• **What you have to do**
Your answer must be every line of the data that contains "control".

• **Given records**
====
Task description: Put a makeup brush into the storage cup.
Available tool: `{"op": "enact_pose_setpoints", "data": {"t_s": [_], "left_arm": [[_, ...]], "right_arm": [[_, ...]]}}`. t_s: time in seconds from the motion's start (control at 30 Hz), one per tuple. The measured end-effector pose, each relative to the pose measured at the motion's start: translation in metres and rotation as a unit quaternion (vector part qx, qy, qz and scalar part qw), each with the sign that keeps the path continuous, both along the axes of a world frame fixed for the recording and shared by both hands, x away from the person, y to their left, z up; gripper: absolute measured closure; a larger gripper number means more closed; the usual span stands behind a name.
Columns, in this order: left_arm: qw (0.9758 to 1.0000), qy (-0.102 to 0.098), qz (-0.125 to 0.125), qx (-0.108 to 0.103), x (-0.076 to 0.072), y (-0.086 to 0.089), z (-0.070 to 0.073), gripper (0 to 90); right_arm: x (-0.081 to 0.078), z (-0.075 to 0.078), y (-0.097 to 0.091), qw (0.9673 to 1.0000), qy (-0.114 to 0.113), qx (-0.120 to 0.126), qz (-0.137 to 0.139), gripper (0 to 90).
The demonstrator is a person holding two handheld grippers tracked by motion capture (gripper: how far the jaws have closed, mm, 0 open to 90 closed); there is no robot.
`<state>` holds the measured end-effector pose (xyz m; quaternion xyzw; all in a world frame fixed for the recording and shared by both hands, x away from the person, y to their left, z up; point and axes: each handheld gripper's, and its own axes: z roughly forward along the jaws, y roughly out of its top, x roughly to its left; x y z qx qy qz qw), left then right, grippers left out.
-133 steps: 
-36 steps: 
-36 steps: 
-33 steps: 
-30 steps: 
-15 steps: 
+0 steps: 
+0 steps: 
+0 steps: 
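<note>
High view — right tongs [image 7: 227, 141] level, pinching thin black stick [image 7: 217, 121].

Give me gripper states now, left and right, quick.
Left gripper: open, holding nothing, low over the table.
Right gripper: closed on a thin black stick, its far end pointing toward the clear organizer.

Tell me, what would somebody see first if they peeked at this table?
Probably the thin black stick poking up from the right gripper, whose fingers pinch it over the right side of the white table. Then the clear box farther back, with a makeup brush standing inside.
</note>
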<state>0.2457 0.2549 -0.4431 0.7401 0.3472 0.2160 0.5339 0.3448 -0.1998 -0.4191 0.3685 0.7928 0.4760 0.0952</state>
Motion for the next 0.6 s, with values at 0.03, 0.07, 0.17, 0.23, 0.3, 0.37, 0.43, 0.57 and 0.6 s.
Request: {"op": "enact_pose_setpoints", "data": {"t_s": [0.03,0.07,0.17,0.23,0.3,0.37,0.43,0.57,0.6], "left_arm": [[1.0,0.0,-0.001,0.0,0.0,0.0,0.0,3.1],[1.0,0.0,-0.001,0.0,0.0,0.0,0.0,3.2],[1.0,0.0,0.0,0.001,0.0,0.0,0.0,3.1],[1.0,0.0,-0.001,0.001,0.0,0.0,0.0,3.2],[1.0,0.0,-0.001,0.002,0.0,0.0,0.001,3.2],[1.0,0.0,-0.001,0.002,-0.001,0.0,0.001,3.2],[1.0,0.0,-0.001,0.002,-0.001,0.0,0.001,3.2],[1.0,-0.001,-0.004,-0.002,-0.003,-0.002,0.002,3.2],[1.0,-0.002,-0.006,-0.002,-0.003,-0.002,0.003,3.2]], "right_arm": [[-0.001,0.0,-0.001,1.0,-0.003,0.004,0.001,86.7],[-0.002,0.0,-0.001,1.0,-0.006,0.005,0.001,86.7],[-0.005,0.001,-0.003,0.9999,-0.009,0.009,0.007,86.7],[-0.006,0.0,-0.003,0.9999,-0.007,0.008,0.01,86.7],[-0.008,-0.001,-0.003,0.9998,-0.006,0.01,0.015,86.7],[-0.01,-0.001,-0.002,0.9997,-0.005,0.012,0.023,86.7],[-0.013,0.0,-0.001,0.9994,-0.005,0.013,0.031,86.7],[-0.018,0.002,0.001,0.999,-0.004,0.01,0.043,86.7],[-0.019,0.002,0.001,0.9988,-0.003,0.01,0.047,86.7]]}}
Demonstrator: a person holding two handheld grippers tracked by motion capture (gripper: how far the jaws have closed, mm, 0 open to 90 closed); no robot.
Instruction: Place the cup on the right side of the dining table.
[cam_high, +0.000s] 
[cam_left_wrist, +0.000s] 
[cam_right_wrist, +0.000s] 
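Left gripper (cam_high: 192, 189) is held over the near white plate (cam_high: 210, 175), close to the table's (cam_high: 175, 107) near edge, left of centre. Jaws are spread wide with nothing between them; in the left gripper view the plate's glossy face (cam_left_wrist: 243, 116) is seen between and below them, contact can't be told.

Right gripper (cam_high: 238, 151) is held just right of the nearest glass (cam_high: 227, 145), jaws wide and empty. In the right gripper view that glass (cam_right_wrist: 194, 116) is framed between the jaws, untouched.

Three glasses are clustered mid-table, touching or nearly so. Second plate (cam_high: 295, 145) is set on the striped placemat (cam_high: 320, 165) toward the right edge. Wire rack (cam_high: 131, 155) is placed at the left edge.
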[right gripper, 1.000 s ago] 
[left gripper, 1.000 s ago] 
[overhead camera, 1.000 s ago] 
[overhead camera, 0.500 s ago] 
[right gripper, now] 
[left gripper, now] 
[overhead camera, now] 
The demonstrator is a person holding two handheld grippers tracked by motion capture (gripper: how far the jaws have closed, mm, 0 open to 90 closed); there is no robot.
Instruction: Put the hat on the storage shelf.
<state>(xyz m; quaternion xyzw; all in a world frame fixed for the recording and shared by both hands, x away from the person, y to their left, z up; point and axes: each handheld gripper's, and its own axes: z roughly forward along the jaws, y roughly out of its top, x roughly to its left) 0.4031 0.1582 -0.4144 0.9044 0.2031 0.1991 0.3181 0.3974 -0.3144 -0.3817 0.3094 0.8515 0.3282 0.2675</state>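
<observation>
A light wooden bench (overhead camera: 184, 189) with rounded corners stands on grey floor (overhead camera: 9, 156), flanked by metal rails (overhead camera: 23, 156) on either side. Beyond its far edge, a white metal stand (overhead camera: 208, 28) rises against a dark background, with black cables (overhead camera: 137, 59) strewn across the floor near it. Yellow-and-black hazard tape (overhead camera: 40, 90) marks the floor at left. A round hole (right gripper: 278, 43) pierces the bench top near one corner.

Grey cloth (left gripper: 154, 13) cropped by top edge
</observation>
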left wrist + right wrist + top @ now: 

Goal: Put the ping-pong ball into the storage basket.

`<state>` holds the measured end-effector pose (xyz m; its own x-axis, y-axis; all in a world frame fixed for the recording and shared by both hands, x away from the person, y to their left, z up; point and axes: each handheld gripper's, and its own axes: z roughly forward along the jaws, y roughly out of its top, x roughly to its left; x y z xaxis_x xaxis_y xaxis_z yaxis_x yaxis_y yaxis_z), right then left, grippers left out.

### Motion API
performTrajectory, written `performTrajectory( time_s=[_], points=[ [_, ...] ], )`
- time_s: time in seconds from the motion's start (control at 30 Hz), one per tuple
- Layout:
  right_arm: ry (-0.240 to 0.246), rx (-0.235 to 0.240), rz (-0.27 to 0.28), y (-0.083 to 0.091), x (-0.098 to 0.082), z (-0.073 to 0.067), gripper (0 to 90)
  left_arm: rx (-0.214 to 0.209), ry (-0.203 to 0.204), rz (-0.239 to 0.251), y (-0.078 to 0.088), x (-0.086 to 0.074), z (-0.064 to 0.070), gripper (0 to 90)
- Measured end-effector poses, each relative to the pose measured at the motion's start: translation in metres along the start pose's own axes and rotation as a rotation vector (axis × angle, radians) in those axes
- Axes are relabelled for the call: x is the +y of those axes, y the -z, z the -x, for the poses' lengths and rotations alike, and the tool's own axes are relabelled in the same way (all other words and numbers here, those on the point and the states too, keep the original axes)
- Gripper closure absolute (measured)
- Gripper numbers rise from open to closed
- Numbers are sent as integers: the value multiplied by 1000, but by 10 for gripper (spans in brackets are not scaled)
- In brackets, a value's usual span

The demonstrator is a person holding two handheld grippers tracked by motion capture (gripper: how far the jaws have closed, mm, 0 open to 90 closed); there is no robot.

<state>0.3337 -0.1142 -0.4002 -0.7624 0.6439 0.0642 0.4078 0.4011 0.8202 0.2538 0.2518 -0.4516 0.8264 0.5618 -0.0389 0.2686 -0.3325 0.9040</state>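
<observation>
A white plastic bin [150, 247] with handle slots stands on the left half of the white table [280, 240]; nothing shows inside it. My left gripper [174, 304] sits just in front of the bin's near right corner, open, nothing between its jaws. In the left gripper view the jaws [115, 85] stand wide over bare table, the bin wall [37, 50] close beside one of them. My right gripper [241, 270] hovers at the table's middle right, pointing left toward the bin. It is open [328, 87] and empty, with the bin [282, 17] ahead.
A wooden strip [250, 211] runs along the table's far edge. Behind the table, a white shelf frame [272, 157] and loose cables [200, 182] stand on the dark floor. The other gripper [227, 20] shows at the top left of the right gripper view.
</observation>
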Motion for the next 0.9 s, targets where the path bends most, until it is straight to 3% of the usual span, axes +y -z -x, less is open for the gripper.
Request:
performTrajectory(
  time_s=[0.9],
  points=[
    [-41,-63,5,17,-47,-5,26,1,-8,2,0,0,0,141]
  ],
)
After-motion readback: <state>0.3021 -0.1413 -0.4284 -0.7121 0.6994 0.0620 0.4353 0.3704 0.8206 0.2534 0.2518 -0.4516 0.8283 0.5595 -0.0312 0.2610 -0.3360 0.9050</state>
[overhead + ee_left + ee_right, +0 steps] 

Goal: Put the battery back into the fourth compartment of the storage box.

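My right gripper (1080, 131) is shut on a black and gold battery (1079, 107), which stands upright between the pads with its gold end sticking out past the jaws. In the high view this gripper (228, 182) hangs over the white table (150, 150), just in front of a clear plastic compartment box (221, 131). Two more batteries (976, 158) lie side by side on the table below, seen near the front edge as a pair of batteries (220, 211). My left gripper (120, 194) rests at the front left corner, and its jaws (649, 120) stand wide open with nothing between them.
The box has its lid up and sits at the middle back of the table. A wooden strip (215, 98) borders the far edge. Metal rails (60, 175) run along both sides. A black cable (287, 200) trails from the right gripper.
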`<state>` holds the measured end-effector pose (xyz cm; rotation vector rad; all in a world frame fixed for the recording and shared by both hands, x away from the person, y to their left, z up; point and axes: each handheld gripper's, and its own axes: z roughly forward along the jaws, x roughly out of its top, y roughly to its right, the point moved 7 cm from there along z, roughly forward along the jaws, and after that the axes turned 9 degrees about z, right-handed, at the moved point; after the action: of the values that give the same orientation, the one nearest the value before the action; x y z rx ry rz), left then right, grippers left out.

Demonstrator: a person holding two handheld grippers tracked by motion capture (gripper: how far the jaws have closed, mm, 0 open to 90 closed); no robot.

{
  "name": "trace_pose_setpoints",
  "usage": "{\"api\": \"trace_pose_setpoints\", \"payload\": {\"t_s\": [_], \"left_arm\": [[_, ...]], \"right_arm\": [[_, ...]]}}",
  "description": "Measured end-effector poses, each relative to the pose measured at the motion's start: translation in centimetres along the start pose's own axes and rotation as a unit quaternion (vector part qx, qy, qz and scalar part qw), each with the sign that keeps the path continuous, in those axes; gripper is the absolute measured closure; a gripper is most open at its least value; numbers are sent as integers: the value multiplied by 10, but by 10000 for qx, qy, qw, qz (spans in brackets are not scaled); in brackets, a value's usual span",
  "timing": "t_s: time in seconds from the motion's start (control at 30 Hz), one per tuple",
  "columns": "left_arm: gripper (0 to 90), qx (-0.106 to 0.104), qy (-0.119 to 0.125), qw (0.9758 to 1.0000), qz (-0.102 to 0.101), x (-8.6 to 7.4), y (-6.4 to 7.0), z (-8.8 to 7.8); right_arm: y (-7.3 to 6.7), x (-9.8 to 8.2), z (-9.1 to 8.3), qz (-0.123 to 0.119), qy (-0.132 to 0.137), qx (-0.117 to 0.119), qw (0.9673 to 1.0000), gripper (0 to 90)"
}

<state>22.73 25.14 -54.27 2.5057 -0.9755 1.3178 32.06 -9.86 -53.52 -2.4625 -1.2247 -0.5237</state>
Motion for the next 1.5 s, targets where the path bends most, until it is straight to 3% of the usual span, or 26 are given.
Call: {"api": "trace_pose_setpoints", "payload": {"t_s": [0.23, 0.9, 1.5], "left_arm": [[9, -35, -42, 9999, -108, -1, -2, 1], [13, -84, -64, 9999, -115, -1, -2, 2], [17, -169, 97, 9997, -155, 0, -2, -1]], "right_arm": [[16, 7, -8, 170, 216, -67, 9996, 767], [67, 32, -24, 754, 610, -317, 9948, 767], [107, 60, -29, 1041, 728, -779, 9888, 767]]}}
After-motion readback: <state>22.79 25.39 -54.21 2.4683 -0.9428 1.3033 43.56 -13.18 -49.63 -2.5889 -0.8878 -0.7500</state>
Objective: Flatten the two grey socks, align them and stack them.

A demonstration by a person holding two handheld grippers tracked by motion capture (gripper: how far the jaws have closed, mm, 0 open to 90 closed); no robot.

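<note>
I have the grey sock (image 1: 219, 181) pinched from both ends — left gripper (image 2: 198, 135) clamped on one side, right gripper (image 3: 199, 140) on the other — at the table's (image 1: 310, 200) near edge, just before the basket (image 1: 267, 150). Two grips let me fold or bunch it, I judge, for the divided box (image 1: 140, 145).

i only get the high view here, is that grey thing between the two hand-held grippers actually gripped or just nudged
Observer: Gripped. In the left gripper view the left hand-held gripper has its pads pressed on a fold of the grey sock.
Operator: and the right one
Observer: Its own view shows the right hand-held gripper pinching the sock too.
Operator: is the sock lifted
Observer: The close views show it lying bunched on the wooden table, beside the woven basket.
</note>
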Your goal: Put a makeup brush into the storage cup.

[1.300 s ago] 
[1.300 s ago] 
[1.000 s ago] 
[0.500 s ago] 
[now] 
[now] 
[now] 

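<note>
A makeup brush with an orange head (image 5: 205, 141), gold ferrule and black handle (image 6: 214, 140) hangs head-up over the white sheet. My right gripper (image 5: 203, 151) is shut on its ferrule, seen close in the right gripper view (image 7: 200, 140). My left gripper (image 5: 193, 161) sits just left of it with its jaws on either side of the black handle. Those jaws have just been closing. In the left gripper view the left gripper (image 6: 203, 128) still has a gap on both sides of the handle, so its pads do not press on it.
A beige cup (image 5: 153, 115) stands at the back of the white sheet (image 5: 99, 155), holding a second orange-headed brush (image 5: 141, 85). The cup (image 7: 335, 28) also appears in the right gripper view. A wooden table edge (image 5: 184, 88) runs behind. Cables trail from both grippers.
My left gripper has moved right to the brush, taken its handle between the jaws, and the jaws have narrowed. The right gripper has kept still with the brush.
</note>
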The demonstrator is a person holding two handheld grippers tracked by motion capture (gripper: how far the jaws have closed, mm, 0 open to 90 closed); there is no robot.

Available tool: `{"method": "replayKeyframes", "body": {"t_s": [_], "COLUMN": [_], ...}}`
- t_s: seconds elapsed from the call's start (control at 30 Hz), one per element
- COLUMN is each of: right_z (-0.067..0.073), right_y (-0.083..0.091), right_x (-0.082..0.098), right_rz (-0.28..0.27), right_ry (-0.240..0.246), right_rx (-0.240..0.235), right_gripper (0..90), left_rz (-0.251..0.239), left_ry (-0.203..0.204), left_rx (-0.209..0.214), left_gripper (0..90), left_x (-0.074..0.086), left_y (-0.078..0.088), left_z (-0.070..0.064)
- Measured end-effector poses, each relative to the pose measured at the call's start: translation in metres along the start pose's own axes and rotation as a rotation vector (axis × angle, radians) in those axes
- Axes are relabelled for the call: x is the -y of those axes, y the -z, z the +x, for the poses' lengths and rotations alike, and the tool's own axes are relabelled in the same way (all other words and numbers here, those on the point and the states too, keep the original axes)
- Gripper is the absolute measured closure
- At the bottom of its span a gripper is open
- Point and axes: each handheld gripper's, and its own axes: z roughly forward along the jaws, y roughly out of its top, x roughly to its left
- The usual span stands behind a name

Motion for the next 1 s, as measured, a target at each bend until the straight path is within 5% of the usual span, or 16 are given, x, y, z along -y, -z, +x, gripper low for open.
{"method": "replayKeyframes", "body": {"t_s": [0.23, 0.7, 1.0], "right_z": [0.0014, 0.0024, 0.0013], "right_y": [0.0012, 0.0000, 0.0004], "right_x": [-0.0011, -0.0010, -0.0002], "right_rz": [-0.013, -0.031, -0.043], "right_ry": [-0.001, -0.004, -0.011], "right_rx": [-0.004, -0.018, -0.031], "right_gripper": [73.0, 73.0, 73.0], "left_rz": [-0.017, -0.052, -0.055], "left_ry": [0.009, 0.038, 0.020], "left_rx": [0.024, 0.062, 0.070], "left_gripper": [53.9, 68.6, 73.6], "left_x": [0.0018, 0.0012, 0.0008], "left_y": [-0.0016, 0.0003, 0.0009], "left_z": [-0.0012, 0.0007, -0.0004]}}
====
• **Task output**
Available tool: `{"op": "enact_pose_setpoints", "data": {"t_s": [_], "left_arm": [[_, ...]], "right_arm": [[_, ...]]}}`. t_s: time in seconds from the motion's start (control at 30 Hz), one per tuple. The measured end-effector pose, each relative to the pose measured at the motion's start: translation in metres and rotation as a unit quaternion (vector part qx, qy, qz and scalar part qw), each with the sign that keeps the path continuous, both along the axes of a world frame fixed for the recording and shared by both hands, x away from the person, y to their left, z up; gripper: absolute measured closure; a larger gripper number means more closed; the usual span stands behind a name.
- time_s: time in seconds from the motion's start (control at 30 Hz), one per tuple
  "timing": "t_s: time in seconds from the motion's start (control at 30 Hz), one per tuple",
- t_s: seconds elapsed from the call's start (control at 30 Hz), one per element

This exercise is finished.